# Solani Aged Burley Flake (quick impressions)



## hyper_dermic (Dec 17, 2006)

I recently went on TAD binge...

Im a big fan of Solani 633 and Solani Silver, so i picked up a tin of Aged Burley Flake (and gold label.. but thats another review)

Ive never really smoked a burley blend before aside from some aeros and stonehaven. 

Right off the bat, the packaging is fantastic. Solani always has very fancy packaging, and Burley flake is no different. Upon opening the small square 50g tin, one finds what looks like a solid block of flakes wrapped in some very nice paper. Upon further inspection, the individual flakes peel apart easily. The flakes themselves are much smaller than solani 633. They are just as long, but only 1/2 an inch high. The smell is quite plesant, reminiciant of other solani blends.. 

Moisture is just about perfect, just a bit too moist to smoke right out of the tin. which is just the way i like it. i set aside two whole flakes, and rubbed one out fully. After about 15-30min the flakes were at the proper moisture to smoke.
I folded 2 of the flakes in half stuffed em in the bowl, packed them down a bit, then topped it off with the fully rubbed bits. I had alot of the fully rubbed tobacco left over, so i just poured it back into a mason jar.

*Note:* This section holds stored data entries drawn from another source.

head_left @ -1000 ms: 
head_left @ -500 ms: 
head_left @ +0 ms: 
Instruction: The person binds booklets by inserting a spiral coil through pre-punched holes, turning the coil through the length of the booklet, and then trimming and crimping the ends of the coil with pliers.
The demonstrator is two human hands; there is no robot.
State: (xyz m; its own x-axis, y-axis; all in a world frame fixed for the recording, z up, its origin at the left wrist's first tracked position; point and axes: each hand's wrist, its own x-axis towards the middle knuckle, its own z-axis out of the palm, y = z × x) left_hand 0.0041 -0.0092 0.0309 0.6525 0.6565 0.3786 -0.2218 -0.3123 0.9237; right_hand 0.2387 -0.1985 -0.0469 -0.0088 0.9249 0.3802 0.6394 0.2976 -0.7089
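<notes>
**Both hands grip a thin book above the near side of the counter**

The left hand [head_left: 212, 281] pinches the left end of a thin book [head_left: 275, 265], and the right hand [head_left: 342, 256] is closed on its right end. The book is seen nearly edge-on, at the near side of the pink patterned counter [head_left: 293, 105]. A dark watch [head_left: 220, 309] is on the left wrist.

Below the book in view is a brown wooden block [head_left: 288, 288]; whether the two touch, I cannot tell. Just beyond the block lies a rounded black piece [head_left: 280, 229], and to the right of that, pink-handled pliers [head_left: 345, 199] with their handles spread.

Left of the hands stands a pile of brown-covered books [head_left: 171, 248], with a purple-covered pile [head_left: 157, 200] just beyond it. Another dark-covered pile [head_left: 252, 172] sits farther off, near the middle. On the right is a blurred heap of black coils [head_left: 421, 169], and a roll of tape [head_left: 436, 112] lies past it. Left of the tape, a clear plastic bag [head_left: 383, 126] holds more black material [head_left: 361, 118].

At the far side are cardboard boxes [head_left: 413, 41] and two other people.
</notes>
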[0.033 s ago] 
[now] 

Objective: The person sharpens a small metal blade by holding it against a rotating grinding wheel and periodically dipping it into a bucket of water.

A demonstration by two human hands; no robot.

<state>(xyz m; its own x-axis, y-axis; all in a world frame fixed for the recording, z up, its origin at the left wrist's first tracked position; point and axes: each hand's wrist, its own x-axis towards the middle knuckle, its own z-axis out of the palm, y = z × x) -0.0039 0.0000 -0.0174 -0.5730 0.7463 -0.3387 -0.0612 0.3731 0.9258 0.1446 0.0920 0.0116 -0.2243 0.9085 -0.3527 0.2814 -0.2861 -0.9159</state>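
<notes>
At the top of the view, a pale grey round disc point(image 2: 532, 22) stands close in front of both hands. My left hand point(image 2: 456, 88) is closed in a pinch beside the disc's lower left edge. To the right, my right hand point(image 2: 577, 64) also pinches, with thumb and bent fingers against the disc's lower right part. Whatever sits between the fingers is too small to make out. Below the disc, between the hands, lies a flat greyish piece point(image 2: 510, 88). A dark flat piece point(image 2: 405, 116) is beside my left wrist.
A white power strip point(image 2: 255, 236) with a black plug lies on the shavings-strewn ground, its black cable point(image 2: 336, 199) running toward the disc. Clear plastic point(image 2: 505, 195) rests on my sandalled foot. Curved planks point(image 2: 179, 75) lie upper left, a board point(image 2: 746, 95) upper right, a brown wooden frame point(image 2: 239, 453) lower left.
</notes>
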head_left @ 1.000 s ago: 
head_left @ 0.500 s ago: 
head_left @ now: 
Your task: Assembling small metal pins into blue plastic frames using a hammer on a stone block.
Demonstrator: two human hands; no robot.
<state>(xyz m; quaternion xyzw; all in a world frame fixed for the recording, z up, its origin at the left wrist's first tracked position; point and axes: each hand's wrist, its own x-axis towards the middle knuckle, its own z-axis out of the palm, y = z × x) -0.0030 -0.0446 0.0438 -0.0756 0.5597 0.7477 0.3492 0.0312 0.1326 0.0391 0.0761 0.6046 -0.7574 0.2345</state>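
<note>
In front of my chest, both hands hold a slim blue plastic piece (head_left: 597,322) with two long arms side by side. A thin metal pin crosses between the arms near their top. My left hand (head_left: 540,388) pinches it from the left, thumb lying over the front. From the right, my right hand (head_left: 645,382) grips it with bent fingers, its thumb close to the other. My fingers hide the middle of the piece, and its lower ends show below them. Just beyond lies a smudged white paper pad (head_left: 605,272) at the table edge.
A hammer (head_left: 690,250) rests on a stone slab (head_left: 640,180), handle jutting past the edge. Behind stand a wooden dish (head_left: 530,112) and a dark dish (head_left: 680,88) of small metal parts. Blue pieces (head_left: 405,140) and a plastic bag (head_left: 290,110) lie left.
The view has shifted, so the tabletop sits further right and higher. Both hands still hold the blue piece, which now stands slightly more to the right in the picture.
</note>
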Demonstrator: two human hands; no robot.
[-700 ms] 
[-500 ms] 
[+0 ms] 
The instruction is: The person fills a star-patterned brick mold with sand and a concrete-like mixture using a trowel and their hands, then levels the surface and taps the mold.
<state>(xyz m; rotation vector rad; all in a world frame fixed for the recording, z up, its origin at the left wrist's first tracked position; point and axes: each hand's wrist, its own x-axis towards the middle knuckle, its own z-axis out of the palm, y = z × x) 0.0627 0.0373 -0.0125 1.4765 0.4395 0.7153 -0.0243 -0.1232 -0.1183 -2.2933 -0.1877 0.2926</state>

Ive been using a torch lighter recently (a la frank method) The bowl lit evenly and easily, and it stayed lit very well all the way down with minimal relights. These flakes were the definatly the best burning flakes ive ever tried.

The flavor was very suprising. I expected something a bit less sweet, and possibly bitter compared to a VA. The blend was actually plesantly sweet and not bitter at all. At first, i thought the sweetness was due to a casing.. but after doing some reading, it seems the blend is not cased at all.. and the natural sweetness is brought out from some sort of "toasting" method. This argument is supported by the sweetness lasting through the entire bowl.
usually when something is cased, the beginning of the bowl is sweet, but towards the bottem the Sweet casing gets distorted. The Aged Burley Flake kept its flavor all the way to ash. The depth of flavor never really changed that much from 1st light to final puff.. it became somewhat richer as the bowl progressed, but for the most part, what you get in the beginning is what you get in the end. And thats just fine with me! because it tasted fantastic.

Simple, slightly sweet, medium strength, NO tounge bite AT ALL, easy to keep lit, cool smoking, dry smoking, and a different flavor profile than a VA flake. 

Ive only had a few bowls so far, but i think Solani's Aged Burley Flake is on my "Must buy again" list. I could also see it being an all-day or Go-to smoke.. as its easy on the tounge, the flavors are medium strength, and its fuss-free.

If your a fan of richer / less tangy VAs then i think you will really like Aged Burley Flake.

-hyp


----------



## simmich (Jun 11, 2006)

hyper_dermic said:


> If your a fan of richer / less tangy VAs then i think you will really like Aged Burley Flake.
> 
> -hyp


Great review and most appreciated...:tu

Couldn't resist ordering some (TAD running rampant) :chk


----------



## perogee (Feb 29, 2008)

I must add my agreement to the above review. While I am on my first bowl, it is cool and the flavour profile is very intrigueing. I get hints of nutmeg and other spices and am really enjoying the aromas. I think this will be a regularly stocked blend.


----------



## EvanS (Dec 29, 2006)

Nice review hyper, and spot on. This is truly one of my favorite tobaccos...and I love the burleys in general.



perogee said:


> I must add my agreement to the above review. While I am on my first bowl, it is cool and the flavour profile is very intrigueing. I get hints of nutmeg and other spices and am really enjoying the aromas. I think this will be a regularly stocked blend.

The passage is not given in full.